**TASK GOAL:** Set down the whole listing below exactly, without pictures.

[Opening SOURCE DATA section]

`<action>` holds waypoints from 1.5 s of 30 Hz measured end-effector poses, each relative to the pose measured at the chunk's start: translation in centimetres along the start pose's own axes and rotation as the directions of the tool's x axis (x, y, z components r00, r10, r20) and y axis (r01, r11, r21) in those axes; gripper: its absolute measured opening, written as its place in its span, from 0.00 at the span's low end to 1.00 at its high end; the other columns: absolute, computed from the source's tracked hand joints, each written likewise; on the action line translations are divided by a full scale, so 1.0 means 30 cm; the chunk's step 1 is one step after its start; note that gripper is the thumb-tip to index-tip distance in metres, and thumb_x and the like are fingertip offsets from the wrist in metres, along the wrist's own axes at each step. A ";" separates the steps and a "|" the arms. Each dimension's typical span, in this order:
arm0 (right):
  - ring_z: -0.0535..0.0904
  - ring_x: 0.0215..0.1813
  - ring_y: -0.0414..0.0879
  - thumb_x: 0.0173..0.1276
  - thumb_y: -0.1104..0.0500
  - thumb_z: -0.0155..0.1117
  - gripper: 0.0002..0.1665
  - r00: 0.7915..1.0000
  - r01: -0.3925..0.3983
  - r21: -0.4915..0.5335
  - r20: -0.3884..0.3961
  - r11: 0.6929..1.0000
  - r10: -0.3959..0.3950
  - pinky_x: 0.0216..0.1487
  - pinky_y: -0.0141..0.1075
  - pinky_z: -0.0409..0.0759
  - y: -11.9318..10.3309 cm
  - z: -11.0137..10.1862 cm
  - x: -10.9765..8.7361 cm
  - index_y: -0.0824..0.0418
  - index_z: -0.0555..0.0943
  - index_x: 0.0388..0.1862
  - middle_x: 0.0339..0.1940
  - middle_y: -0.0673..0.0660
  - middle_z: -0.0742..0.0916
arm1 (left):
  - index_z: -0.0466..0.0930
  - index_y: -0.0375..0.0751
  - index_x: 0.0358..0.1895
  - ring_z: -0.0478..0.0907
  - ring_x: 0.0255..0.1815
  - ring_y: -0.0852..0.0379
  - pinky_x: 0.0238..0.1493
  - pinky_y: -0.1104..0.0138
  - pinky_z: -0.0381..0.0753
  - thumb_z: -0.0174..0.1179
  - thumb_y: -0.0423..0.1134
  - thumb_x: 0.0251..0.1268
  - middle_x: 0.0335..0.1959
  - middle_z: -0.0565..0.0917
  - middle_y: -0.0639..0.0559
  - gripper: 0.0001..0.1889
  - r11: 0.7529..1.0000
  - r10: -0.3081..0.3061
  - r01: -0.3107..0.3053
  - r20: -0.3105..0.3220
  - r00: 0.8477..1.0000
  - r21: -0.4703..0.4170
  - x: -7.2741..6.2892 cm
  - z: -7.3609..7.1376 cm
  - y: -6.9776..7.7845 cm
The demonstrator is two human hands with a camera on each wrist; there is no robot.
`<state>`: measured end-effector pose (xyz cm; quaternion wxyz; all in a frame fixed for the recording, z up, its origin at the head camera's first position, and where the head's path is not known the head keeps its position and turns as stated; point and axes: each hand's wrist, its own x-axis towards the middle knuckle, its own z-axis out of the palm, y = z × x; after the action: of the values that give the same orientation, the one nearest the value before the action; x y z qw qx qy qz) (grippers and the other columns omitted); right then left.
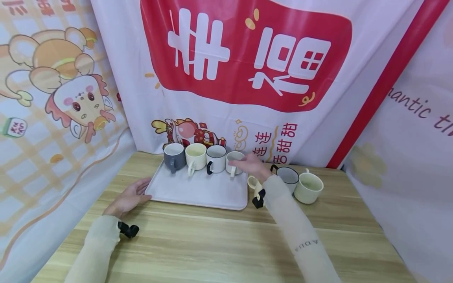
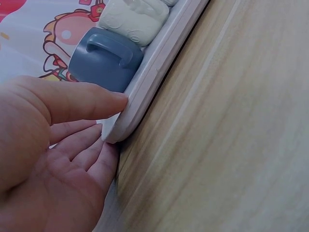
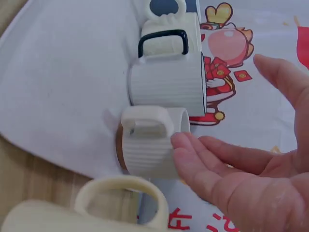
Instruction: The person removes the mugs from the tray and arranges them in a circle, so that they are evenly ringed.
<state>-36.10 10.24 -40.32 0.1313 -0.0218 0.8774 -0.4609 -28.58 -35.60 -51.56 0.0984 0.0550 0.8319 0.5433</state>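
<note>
A pale rectangular tray point(image 1: 198, 190) lies on the wooden table. My left hand point(image 1: 131, 196) holds its front-left corner, thumb against the edge and fingers along the side. Across the tray's back stand a blue-grey mug point(image 1: 175, 157), a cream mug point(image 1: 196, 157), a white mug with black rim and handle point(image 1: 217, 160) and a ribbed white mug point(image 3: 149, 154). At that ribbed mug's rim is my right hand point(image 1: 253, 165), its fingertips touching the rim and its other fingers spread apart in the right wrist view.
Right of the tray are a small cream cup point(image 1: 252, 182), partly hidden by the right wrist, another black-rimmed white mug point(image 1: 288, 177) and a pale greenish cup point(image 1: 308, 190). Printed cloth point(image 1: 198, 102) hangs behind the table point(image 1: 198, 243) and at both sides.
</note>
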 end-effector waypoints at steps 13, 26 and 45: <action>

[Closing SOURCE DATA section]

**PROBLEM SOLUTION:**
`<action>` holds waypoints from 1.5 s of 30 Hz measured end-effector poses, each relative to the pose measured at the chunk's start: translation in centimetres along the start pose's own axes and rotation as the directions of the tool's x axis (x, y, z components r00, r10, r20) and y axis (r01, r11, r21) in those axes; gripper: its absolute measured opening, written as its place in its span, from 0.00 at the span's low end to 1.00 at its high end; the other columns: absolute, computed from the source's tracked hand joints, each written likewise; on the action line translations are divided by a full scale, so 1.0 means 30 cm; the chunk's step 1 is one step after its start; note that gripper is the thumb-tip to index-tip distance in metres, and thumb_x and the like are fingertip offsets from the wrist in metres, along the wrist's own axes at each step. A ";" separates the steps and a "|" the arms. Each dimension's typical span, in this order:
arm0 (right):
  - ring_z: -0.0535..0.0904
  - ring_x: 0.0215..0.1813
  - ring_y: -0.0414..0.0879
  - thumb_x: 0.0173..0.1276
  - thumb_y: -0.1104..0.0500
  - thumb_z: -0.0155..0.1117
  - gripper: 0.0002..0.1665
  - r00: 0.7915..1.0000
  - r01: -0.3925..0.3983
  - r21: -0.4915..0.5335
  - r20: -0.3884..0.3961
  - r11: 0.6929..1.0000
  - r10: -0.3959..0.3950
  - pinky_x: 0.0216..0.1487
  - pinky_y: -0.0141..0.1075
  - pinky_z: -0.0409..0.0759
  - y: -11.9318..10.3309 cm
  - z: -11.0137..10.1862 cm
  - x: -10.9765..8.7361 cm
  - index_y: -0.0824..0.0418
  - index_z: -0.0555..0.0943
  - index_x: 0.0388..0.1862
  - middle_x: 0.0339..0.1940
  - middle_y: -0.0673..0.0660
  - middle_z: -0.0742..0.0916
arm1 (left):
  - index_z: -0.0466..0.0930
  - index_y: -0.0375..0.0751
  - index_x: 0.0358..0.1895
  - ring_z: -0.0478..0.0907
  - ring_x: 0.0255..0.1815
  - ring_y: -0.0852..0.0379
  - pinky_x: 0.0238..0.1493
  - pinky_y: -0.1104..0.0138
  - pinky_z: -0.0381..0.0753
  - thumb_z: -0.0174..0.1179
  - thumb_y: -0.0423..0.1134
  - thumb_x: 0.0251..0.1268
  - middle_x: 0.0335..0.1959
  - middle_z: -0.0565..0.0917
  - middle_y: -0.0639..0.0559
  - gripper: 0.0001..0.1889
  - r11: 0.7529..1.0000
  - r10: -0.3081..0.3061
  - r01: -0.3107..0.3053
  - r20: -0.3105..0.3220
  - r00: 0.8477..1.0000
  - r21: -0.4703..0.4170
  - x: -7.2741..6.2892 cm
  - z: -7.3609..7.1376 cm
  - y: -6.9776..7.7845 cm
The demonstrator is two human hands with a camera on each wrist; there is no robot.
`<state>`: measured end-effector pose (xyz cm; quaternion wxyz; all in a frame fixed for the recording, z up, its origin at the head camera's first position, and where the head's path is not known the head keeps its position and turns as stated; point and axes: each hand's wrist, its own x-axis towards the middle knuckle, its own z-axis out of the palm, y = z × x; after the action: of the values that give the same orientation, the one nearest the value before the action; x y z qw qx qy qz) (grippers and the other columns omitted); right then left.
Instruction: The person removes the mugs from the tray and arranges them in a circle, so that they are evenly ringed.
<state>-36.10 10.24 -40.32 0.1313 -0.0218 0.8774 -0.4609 -28.58 -35.60 -51.56 0.0984 0.0550 0.8319 0.5433</state>
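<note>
A pale rectangular tray point(image 1: 198, 190) lies on the wooden table. My left hand point(image 1: 131, 196) holds its front-left corner, thumb against the edge and fingers along the side. Across the tray's back stand a blue-grey mug point(image 1: 175, 157), a cream mug point(image 1: 196, 157), a white mug with black rim and handle point(image 1: 217, 160) and a ribbed white mug point(image 3: 149, 154). At that ribbed mug's rim is my right hand point(image 1: 253, 165), its fingertips touching the rim and its other fingers spread apart in the right wrist view.
Right of the tray are a small cream cup point(image 1: 252, 182), partly hidden by the right wrist, another black-rimmed white mug point(image 1: 288, 177) and a pale greenish cup point(image 1: 308, 190). Printed cloth point(image 1: 198, 102) hangs behind the table point(image 1: 198, 243) and at both sides.
</note>
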 end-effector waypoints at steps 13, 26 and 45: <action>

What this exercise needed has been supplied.